You have only been married 4 months and she's not interested in sex? Why? Have you sat down with her to discuss your concerns, needs and asked her why and how this is not only effecting you, but will effect the relationship and marriage. Has she had a negative sexual experience in the past or lack of experience? Is she having health issues that are decreasing her desires? The only way you will know is by asking her what is the problem?
The foundation of a relationship is communication and trust and your needs not being fullfield need to be addressed. I also recommend that you speak with her first to discuss your concerns and needs and if that doesn't work then I recommend a marriage counselor, or offer to accompany her to a gynecologist if it's a health issued, but speak to her in a tone of concern for her well being and if there is anything that you can do to resolve or help her with any issue she might be having.

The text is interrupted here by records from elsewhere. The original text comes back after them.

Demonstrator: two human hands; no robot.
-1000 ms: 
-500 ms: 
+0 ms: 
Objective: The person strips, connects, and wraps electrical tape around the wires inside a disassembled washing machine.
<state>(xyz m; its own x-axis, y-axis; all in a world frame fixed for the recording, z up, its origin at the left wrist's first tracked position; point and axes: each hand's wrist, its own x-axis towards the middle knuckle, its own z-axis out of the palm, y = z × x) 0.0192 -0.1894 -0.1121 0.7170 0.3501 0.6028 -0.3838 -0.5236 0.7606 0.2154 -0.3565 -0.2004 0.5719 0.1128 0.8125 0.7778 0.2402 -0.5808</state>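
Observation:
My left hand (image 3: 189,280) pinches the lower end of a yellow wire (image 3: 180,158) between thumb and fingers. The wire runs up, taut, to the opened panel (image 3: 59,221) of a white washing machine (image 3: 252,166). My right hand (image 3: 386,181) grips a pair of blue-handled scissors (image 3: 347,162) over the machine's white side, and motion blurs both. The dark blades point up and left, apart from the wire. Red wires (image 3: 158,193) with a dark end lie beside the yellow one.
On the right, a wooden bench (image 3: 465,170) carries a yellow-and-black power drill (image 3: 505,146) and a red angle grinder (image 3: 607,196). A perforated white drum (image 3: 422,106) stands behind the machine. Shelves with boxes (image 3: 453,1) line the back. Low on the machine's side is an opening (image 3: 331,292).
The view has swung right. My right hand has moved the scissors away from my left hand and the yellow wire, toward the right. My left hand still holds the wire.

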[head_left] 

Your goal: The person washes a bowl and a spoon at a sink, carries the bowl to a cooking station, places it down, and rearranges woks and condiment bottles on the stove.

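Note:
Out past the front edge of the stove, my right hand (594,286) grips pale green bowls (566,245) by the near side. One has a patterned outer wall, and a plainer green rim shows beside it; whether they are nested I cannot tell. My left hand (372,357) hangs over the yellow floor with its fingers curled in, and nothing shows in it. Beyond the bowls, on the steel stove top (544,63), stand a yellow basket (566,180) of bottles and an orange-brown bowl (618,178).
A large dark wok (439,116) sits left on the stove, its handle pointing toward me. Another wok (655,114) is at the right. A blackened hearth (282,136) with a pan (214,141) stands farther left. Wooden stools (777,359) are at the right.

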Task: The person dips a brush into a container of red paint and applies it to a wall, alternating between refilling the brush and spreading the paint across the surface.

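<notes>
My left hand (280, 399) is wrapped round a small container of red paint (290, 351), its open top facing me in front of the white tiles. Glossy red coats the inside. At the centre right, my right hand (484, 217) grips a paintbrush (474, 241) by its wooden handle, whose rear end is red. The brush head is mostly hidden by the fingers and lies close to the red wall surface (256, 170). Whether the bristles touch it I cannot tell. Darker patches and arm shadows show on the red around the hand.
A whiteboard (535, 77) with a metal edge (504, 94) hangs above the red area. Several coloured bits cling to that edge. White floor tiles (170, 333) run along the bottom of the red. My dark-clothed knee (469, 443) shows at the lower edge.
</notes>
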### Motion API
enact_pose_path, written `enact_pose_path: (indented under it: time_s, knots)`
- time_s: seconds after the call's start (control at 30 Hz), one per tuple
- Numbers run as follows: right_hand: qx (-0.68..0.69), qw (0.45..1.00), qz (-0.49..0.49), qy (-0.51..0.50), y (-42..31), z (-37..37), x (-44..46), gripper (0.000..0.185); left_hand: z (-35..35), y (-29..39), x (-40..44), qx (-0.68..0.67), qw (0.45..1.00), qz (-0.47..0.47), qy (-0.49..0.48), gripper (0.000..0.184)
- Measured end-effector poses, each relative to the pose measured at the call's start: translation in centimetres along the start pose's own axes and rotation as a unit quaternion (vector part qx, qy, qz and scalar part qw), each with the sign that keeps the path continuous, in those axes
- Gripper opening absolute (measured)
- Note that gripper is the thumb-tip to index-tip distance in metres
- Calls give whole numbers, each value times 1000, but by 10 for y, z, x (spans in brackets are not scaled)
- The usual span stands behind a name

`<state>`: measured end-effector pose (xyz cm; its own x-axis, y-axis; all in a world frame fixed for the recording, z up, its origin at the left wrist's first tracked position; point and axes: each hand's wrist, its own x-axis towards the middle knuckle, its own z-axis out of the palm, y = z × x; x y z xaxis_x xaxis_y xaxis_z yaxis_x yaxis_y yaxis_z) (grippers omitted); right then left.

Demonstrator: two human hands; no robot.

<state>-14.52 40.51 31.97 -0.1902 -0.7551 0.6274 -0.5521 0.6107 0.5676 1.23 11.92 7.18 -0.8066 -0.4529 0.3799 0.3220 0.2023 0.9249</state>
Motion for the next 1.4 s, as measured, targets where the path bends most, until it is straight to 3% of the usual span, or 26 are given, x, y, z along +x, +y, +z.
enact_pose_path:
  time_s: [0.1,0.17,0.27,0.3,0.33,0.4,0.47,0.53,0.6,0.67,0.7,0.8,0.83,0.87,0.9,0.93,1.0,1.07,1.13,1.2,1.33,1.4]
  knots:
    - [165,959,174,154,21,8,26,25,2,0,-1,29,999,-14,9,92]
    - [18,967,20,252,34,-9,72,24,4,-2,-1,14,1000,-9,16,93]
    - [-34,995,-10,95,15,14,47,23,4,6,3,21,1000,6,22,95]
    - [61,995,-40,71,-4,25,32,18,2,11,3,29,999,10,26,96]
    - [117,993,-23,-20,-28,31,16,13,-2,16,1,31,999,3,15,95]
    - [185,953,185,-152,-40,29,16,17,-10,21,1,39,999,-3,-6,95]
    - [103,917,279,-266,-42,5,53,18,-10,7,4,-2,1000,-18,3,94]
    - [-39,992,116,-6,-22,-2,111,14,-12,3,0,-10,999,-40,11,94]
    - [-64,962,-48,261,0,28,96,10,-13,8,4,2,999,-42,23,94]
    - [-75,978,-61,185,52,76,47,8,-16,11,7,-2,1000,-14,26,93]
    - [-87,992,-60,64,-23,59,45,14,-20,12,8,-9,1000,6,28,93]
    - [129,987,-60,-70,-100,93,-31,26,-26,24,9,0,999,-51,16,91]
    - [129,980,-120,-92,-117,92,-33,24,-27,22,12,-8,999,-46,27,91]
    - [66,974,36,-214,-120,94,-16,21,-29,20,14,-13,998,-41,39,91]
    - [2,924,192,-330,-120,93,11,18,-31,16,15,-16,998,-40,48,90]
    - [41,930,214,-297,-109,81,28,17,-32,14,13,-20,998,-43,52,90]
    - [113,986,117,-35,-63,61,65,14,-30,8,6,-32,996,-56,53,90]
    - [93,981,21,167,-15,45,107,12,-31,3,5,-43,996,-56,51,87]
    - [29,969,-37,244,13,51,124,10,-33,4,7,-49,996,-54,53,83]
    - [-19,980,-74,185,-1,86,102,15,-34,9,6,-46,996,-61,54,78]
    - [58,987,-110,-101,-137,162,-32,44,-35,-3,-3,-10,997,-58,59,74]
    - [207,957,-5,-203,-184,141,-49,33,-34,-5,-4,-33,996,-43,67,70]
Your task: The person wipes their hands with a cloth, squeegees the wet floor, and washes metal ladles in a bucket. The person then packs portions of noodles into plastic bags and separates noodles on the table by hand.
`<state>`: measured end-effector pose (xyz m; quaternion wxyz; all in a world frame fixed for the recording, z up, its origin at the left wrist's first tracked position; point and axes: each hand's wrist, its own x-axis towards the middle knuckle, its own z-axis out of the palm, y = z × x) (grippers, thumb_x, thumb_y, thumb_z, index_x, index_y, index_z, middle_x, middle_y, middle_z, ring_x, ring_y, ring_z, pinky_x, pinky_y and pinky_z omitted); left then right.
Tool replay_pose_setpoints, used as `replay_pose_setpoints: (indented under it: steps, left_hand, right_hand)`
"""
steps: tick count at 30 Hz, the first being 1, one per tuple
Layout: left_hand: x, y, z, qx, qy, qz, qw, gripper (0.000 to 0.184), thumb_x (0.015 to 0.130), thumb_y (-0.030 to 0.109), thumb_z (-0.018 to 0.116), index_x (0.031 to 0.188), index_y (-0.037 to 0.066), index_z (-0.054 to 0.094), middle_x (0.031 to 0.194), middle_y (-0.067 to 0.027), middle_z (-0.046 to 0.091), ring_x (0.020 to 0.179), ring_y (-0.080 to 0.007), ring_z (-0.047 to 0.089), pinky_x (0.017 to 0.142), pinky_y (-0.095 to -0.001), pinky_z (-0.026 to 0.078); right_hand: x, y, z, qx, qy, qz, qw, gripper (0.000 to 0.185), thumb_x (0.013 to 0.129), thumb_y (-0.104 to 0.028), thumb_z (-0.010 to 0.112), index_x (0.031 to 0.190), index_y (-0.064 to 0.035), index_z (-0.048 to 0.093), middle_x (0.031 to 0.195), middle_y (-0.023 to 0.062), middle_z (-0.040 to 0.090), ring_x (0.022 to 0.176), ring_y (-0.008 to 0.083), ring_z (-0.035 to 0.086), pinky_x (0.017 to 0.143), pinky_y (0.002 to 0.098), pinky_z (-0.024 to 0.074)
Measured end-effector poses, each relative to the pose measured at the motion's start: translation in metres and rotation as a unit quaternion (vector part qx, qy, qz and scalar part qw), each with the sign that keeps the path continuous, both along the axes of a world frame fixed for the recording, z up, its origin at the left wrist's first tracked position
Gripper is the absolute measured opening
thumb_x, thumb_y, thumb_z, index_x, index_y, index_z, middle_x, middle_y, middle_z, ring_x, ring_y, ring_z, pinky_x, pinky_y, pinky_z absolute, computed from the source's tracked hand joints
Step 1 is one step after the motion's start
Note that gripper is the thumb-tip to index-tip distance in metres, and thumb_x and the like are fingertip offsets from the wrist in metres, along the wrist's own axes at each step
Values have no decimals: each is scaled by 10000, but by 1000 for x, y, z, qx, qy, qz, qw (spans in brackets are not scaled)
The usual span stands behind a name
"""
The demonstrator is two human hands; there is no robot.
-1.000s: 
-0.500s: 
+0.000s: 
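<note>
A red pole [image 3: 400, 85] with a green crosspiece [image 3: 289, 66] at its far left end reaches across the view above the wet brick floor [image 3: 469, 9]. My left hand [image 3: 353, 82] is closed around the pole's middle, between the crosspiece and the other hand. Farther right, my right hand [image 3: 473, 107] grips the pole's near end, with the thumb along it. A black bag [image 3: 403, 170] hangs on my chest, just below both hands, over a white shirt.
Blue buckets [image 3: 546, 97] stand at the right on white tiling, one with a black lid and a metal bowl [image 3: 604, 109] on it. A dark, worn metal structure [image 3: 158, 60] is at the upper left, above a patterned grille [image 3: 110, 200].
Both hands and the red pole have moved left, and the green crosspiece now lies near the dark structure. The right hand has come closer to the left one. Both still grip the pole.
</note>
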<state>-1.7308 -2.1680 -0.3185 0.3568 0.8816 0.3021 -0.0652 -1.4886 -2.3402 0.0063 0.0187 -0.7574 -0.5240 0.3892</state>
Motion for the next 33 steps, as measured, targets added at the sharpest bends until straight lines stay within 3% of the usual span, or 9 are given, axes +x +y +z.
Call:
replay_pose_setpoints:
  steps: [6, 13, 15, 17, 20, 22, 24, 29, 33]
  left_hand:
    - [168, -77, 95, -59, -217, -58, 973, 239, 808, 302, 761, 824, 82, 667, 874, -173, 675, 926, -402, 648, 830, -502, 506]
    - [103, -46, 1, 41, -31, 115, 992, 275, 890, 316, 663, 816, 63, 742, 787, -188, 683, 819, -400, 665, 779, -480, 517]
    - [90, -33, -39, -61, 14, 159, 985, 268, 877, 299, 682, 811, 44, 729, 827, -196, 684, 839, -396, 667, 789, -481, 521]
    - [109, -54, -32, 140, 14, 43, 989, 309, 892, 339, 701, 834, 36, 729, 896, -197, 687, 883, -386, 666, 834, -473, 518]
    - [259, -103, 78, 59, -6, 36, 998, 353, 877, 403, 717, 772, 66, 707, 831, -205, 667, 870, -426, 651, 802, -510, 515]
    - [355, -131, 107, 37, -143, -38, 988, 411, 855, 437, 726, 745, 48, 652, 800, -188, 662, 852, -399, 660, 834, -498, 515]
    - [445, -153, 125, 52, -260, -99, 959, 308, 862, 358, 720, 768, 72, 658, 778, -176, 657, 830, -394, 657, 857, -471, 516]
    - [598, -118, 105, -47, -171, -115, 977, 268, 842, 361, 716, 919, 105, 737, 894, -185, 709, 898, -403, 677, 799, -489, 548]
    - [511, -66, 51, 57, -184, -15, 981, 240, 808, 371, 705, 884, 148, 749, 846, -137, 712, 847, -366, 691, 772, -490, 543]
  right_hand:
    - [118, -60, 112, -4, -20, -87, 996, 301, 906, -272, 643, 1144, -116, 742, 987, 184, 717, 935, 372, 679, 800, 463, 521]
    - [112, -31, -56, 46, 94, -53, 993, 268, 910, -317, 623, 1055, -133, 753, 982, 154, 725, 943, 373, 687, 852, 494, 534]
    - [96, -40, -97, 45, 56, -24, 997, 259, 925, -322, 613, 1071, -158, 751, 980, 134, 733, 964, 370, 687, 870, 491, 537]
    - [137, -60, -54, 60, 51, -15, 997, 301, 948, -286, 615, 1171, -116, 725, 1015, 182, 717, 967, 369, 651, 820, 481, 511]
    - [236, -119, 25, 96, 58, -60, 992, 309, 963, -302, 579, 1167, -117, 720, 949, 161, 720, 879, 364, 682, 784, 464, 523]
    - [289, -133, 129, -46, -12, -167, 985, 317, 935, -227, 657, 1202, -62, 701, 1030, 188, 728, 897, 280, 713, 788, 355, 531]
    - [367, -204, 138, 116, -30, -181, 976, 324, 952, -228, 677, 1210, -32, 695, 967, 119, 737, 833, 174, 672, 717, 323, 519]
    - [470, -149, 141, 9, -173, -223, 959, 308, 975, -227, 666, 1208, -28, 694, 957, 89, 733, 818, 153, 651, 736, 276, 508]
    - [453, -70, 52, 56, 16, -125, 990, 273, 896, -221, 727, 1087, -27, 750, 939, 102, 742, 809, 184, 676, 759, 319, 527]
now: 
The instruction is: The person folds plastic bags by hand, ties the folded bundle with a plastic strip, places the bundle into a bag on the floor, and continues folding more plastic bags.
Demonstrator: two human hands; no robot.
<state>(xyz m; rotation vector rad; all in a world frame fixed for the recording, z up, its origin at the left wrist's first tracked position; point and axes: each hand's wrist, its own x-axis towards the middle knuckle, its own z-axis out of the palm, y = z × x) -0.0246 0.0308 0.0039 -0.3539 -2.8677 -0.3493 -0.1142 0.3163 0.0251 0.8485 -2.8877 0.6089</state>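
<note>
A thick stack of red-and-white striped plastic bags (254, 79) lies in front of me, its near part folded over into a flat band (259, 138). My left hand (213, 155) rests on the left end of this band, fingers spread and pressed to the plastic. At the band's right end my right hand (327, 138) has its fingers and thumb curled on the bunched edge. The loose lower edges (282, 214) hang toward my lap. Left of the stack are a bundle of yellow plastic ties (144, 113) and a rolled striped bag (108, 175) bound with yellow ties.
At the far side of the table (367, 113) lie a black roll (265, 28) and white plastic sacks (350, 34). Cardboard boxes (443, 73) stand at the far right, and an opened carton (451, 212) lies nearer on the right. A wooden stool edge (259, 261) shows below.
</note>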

There is a difference between making love and having sex, something that is confused these days. It also starts in the morning, in case you did not know. Sex is different for men as opposed to women. Compliment her on her looks, her actions, make her feel appreciated by doing little things for her but dont be obvious that you want it to lead to sex. Do a load of laundry for her or get her breakfast for her and be genuine. A woman needs to feel like she is desired and appreciated outside of the bedroom before she reacts in the bedroom. Stay away from turnoffs like porn and vulgar talk about sex. Sex is usually about the relationship to a female, so if your not getting it in the bedroom you might want to reflect on things she has complained about? If this does not work, you need to have a down right open and honest conversation and take it from there. You dont give details so it is hard for an outsider to advise you other than the obvious.